WHAT NEEDS TO BE DONE: Write out, from the entries below, exactly the lines that run between the lines holding "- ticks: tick" and "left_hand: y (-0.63", inclusive, and stop there.

RECORD SET:
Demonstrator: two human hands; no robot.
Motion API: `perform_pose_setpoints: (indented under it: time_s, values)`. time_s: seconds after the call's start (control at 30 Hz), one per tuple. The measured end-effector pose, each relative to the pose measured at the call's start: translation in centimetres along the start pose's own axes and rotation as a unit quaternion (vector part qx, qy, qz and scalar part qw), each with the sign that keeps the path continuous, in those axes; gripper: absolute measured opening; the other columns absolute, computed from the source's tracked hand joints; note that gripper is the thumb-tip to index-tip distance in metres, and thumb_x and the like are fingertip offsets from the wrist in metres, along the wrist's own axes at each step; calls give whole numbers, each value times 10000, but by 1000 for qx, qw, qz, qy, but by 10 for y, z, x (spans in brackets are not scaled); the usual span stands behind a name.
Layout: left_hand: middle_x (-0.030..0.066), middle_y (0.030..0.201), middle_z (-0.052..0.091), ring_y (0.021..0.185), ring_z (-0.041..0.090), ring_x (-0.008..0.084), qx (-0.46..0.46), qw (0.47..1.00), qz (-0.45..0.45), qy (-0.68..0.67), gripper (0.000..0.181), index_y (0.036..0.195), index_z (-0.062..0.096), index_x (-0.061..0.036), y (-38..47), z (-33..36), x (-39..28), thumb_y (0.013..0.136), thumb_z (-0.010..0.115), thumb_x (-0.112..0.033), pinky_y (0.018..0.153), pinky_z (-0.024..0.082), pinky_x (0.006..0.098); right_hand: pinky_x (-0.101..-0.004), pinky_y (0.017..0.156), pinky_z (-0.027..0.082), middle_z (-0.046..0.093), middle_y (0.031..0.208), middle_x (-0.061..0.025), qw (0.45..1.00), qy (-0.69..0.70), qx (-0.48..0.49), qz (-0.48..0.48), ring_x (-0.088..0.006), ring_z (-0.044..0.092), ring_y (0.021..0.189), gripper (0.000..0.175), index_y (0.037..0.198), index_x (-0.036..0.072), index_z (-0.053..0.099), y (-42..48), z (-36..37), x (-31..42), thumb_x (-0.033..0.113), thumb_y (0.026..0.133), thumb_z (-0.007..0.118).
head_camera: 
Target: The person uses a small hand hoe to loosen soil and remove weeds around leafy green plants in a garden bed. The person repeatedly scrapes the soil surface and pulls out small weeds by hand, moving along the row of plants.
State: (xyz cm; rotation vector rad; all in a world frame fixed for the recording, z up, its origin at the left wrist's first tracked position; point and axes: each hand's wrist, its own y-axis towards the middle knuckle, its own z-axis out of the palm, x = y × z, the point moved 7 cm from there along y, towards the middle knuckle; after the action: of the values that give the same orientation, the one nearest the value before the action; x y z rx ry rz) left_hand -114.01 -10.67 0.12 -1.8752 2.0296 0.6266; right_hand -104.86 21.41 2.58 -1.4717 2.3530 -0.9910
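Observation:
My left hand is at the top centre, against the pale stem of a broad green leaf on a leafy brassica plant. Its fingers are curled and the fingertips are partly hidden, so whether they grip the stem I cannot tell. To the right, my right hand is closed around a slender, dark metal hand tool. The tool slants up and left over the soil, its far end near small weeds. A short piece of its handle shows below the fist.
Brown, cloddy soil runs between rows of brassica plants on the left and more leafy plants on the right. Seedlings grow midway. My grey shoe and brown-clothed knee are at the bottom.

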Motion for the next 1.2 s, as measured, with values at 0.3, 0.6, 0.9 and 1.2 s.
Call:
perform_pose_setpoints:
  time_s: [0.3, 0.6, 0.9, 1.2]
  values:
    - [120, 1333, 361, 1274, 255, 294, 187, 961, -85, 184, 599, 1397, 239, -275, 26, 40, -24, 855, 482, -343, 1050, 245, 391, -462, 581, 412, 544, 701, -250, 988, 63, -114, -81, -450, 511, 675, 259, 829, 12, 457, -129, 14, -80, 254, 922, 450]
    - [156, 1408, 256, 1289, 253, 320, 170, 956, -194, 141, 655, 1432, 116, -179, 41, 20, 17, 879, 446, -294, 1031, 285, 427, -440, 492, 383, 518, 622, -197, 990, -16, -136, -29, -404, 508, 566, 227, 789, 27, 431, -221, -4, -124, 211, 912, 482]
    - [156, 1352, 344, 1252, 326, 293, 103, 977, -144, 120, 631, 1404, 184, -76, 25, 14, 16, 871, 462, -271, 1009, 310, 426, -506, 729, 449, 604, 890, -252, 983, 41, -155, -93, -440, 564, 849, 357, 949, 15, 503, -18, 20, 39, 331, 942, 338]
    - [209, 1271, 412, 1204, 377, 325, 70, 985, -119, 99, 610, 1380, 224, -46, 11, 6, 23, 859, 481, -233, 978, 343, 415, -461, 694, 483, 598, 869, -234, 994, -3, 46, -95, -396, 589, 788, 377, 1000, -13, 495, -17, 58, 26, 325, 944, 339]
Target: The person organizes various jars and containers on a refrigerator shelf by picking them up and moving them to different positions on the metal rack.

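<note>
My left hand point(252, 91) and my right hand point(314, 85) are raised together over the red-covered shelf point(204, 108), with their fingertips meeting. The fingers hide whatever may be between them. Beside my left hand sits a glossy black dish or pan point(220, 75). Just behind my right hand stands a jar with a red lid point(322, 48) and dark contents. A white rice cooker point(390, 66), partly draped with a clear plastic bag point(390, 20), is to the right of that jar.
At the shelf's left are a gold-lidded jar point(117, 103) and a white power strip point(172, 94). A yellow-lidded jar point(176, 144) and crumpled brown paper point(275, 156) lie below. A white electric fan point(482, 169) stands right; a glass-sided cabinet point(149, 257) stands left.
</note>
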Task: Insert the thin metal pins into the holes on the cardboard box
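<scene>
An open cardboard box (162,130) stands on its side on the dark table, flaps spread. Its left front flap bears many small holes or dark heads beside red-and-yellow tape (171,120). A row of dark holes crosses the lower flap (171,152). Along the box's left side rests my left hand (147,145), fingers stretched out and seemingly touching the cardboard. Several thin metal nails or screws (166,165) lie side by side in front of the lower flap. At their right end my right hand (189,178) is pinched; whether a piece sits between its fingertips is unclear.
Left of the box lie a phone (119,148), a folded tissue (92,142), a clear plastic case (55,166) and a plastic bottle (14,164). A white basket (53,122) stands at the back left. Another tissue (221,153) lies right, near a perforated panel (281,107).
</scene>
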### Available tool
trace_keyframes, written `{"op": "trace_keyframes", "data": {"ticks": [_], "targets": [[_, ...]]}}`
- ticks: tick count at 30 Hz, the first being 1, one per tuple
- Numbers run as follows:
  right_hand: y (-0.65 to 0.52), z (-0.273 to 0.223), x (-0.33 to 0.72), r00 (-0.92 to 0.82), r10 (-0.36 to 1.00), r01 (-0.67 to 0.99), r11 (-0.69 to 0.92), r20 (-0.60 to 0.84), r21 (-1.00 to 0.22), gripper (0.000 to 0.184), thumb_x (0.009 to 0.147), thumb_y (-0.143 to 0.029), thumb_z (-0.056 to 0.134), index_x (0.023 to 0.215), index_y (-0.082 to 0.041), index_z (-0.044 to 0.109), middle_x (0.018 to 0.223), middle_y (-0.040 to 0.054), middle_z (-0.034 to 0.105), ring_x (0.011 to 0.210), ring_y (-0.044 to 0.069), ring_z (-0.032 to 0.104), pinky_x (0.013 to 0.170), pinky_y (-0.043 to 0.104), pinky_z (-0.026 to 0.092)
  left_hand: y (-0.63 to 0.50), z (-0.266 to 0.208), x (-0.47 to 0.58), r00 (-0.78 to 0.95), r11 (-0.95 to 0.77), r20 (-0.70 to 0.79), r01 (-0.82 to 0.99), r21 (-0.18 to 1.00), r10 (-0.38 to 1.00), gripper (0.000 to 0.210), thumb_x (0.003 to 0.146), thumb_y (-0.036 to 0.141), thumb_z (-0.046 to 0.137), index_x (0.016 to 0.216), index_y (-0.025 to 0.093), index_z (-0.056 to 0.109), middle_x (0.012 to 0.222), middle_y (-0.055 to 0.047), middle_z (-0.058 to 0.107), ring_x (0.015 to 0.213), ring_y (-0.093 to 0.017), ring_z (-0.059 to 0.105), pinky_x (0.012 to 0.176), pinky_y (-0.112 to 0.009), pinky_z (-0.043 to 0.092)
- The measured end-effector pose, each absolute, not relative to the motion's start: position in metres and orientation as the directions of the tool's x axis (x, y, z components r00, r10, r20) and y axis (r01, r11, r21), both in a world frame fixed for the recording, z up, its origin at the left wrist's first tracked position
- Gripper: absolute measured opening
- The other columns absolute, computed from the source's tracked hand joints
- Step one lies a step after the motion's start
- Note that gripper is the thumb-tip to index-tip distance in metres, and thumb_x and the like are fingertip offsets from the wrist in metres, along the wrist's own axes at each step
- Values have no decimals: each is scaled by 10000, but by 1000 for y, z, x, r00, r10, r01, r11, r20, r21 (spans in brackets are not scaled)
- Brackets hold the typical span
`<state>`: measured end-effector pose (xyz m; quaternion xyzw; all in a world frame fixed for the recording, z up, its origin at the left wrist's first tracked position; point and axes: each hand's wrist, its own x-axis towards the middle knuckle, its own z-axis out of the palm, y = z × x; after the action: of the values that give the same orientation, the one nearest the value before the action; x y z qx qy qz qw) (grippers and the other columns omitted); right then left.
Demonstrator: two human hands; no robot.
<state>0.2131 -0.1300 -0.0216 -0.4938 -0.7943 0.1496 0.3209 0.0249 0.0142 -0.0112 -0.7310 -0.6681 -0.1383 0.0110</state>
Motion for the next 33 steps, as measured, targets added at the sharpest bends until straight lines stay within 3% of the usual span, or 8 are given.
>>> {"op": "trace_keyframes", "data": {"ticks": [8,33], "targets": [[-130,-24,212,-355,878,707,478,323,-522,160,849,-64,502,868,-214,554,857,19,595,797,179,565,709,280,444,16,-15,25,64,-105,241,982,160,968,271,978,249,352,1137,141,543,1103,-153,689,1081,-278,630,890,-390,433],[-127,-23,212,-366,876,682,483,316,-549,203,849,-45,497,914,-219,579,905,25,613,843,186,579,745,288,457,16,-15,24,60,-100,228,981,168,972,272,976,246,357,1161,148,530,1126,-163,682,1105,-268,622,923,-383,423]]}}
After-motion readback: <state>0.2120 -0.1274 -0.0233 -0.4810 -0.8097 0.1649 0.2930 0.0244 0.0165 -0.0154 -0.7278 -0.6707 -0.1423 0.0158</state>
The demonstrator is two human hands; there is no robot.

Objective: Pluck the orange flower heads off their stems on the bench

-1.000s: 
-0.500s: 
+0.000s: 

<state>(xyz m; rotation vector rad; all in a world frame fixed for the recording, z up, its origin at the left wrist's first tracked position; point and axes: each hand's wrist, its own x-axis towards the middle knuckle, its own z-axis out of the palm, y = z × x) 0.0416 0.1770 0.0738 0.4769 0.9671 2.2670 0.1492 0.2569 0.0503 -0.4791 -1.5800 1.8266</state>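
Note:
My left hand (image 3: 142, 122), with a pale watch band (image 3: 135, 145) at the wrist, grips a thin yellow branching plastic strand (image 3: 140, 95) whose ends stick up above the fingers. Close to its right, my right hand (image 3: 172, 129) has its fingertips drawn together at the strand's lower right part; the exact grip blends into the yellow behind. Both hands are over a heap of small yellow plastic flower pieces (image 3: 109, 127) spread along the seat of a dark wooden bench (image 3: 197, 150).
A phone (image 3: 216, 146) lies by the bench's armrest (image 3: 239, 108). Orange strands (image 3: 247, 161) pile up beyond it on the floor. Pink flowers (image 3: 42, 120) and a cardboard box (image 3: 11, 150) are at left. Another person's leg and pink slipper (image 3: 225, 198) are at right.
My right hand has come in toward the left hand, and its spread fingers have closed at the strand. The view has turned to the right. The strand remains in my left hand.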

COMPLETED EXERCISE:
- ticks: tick count at 30 Hz, the first being 1, one per tuple
- Numbers run as follows:
  right_hand: y (-0.65 to 0.52), z (-0.273 to 0.223), x (-0.33 to 0.72), r00 (-0.92 to 0.82), r10 (-0.36 to 1.00), r01 (-0.67 to 0.99), r11 (-0.69 to 0.92), r20 (-0.60 to 0.84), r21 (-1.00 to 0.22), gripper (0.000 to 0.184), thumb_x (0.009 to 0.147), thumb_y (-0.143 to 0.029), thumb_z (-0.056 to 0.134), index_x (0.023 to 0.215), index_y (-0.082 to 0.041), index_z (-0.044 to 0.109), middle_x (0.018 to 0.223), middle_y (-0.040 to 0.054), middle_z (-0.034 to 0.105), ring_x (0.011 to 0.210), ring_y (-0.044 to 0.069), ring_z (-0.032 to 0.104), pinky_x (0.013 to 0.170), pinky_y (-0.043 to 0.104), pinky_z (-0.026 to 0.092)
  left_hand: y (-0.63 to 0.50), z (-0.266 to 0.208), x (-0.47 to 0.58), r00 (-0.78 to 0.95), r11 (-0.95 to 0.77), r20 (-0.70 to 0.79), r01 (-0.82 to 0.99), r21 (-0.18 to 1.00), r10 (-0.38 to 1.00), gripper (0.000 to 0.210), thumb_x (0.003 to 0.146), thumb_y (-0.036 to 0.141), thumb_z (-0.046 to 0.137), index_x (0.016 to 0.216), index_y (-0.025 to 0.093), index_z (-0.056 to 0.109), middle_x (0.012 to 0.222), middle_y (-0.055 to 0.047), middle_z (-0.058 to 0.107), ring_x (0.015 to 0.213), ring_y (-0.093 to 0.017), ring_z (-0.059 to 0.105), pinky_x (0.012 to 0.176), pinky_y (-0.112 to 0.009), pinky_z (-0.043 to 0.092)

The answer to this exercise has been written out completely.